Com salário abaixo do mínimo, servidores de CG fazem “vaquinha” para garantir merenda de alunos

Redação Portal de JP

Em ato realizado nesta segunda-feira (23), a categoria de servidores da Educação de Campina Grande ameaçou deflagrar uma greve geral no mês de março caso a prefeitura não atenda às pautas urgentes da classe.
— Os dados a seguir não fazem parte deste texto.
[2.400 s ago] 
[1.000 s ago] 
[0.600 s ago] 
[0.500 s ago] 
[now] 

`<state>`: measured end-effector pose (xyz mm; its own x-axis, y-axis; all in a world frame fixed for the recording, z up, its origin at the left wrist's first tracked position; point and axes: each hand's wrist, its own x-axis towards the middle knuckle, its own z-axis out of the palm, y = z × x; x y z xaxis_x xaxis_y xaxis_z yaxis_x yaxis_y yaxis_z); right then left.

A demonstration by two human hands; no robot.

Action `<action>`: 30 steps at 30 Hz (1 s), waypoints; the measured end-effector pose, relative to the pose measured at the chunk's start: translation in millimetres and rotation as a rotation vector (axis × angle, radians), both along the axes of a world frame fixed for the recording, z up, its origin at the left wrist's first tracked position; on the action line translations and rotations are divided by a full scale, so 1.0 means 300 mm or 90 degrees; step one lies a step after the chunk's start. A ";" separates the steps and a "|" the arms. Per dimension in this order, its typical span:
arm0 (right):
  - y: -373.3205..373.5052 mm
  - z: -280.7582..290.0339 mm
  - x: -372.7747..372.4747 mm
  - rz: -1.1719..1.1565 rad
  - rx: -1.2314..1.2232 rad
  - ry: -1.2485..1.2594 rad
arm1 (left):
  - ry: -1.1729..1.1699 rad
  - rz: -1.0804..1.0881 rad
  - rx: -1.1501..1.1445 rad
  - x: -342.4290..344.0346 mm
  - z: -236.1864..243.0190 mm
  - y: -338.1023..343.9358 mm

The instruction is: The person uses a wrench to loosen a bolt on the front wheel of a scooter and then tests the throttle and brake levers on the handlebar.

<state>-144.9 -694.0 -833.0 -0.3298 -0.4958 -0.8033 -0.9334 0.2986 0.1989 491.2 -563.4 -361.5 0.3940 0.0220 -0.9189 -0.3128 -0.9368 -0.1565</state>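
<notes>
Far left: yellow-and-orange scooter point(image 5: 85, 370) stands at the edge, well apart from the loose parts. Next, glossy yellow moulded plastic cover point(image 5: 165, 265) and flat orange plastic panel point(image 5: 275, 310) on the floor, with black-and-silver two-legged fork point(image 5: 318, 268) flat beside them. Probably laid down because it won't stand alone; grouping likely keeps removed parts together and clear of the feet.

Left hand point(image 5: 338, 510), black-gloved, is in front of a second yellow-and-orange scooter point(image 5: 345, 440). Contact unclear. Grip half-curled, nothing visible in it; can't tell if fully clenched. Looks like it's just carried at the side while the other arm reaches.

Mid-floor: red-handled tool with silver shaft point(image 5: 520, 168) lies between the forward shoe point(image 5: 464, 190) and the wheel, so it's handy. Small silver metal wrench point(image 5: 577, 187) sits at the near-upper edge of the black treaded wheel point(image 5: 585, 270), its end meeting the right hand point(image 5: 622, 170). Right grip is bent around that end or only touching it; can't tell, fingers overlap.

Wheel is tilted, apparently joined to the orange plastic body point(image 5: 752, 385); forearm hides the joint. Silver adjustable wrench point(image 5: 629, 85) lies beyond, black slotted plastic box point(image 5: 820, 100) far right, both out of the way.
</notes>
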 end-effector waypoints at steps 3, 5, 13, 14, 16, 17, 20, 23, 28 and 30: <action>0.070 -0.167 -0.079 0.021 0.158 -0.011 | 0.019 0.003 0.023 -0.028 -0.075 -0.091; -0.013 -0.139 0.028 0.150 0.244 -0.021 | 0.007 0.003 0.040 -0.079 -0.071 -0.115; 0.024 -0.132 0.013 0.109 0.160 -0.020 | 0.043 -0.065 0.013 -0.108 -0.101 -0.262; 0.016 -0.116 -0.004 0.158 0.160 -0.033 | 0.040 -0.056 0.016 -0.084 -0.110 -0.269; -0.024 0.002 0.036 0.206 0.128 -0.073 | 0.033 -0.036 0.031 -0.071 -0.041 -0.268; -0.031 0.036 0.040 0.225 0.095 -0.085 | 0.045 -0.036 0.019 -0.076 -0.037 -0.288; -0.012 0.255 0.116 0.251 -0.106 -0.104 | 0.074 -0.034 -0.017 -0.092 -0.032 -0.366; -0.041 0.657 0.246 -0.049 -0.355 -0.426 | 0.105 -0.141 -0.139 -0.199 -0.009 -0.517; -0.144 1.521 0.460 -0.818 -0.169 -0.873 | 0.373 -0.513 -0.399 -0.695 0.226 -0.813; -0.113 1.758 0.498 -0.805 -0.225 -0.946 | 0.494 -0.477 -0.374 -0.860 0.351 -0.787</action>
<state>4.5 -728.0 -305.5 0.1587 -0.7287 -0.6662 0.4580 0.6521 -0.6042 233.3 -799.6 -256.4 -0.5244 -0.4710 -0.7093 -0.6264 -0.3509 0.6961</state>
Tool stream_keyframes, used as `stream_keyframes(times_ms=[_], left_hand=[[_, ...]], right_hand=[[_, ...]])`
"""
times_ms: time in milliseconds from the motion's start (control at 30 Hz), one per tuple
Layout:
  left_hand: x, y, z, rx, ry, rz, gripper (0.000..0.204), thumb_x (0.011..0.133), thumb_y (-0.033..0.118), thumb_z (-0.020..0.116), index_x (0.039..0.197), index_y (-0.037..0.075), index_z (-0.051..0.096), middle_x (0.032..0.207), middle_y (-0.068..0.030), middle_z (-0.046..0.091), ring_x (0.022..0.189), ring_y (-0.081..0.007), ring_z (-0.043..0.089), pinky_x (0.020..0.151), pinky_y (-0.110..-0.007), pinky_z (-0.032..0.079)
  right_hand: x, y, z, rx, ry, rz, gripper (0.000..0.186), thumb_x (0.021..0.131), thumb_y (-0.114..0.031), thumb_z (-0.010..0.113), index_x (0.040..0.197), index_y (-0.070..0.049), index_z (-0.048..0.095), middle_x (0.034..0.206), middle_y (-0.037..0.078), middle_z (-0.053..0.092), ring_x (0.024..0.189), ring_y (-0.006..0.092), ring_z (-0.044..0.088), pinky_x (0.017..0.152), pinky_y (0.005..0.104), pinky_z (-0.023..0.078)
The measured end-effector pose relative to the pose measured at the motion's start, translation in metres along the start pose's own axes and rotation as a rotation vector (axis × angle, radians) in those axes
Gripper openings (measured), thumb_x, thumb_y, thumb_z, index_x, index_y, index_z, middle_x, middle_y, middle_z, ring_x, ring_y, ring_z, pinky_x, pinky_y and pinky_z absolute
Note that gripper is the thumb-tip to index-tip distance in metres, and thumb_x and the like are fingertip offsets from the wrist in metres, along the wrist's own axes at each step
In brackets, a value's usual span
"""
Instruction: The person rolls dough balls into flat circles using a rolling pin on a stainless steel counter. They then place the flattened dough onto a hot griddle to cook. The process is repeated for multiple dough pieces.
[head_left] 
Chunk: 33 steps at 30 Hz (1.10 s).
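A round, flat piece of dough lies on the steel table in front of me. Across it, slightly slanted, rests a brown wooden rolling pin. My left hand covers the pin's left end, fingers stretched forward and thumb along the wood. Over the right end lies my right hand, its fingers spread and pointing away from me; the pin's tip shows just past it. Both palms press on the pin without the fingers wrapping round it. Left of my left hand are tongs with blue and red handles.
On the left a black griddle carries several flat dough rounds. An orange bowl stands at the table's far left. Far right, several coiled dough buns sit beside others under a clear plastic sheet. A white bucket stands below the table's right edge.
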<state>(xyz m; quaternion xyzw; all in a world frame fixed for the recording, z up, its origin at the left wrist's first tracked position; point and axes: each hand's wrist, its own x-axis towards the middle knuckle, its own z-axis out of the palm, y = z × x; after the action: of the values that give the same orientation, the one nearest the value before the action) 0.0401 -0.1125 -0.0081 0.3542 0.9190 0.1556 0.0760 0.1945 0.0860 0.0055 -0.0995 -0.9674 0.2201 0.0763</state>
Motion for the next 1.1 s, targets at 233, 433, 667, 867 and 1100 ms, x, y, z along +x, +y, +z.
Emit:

O principal entrave é a falta de pagamento do salário mínimo para as equipes de apoio e o travamento do decreto das progressões do magistério.

Uma nova assembleia está agendada para ocorrer novamente em frente à Secretaria de Educação (Seduc) no dia 11 de março.

“Esse é o prazo que a gente espera que o prefeito Bruno Cunha Lima sente com o sindicato e que, de fato, negocie e que seja cumprido o negociado: que pague o salário mínimo para o pessoal de apoio, discuta o Plano de Cargos do pessoal de apoio, que encaminhe o decreto para a Câmara e que sente com o sindicato estabelecendo o calendário de pagamento das progressões”, destacou a diretora do Sindicato dos Trabalhadores Públicos Municipais do Agreste e Borborema (Sintab), Maria Dapaz.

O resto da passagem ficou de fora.